Repeat the whole listing below precisely. Omit all pictures.

Top of DATA PROVIDED

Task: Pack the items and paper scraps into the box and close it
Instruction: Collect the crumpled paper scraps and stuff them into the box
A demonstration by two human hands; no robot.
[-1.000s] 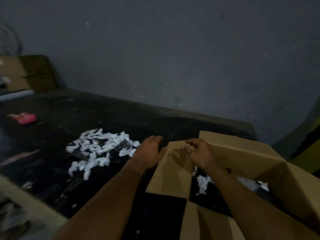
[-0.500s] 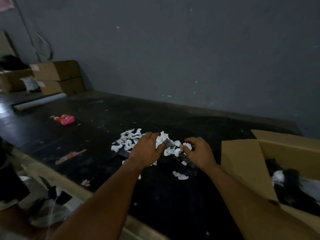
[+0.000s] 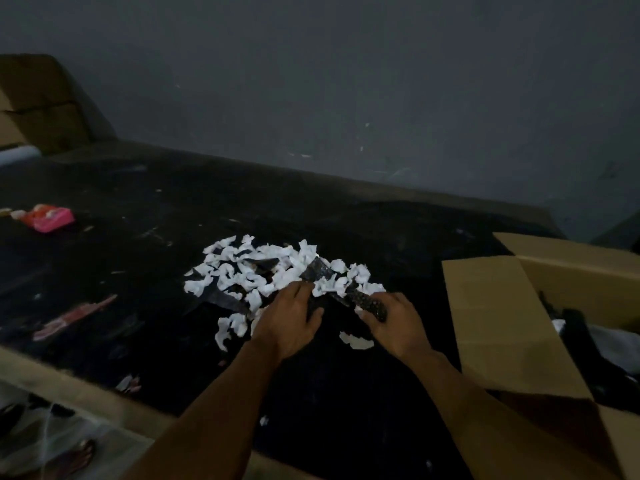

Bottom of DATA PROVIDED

ANSWER
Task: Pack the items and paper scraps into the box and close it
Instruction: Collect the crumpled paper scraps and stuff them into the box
A demonstration by two human hands; no robot.
[-1.000s] 
[-0.500s] 
[+0.000s] 

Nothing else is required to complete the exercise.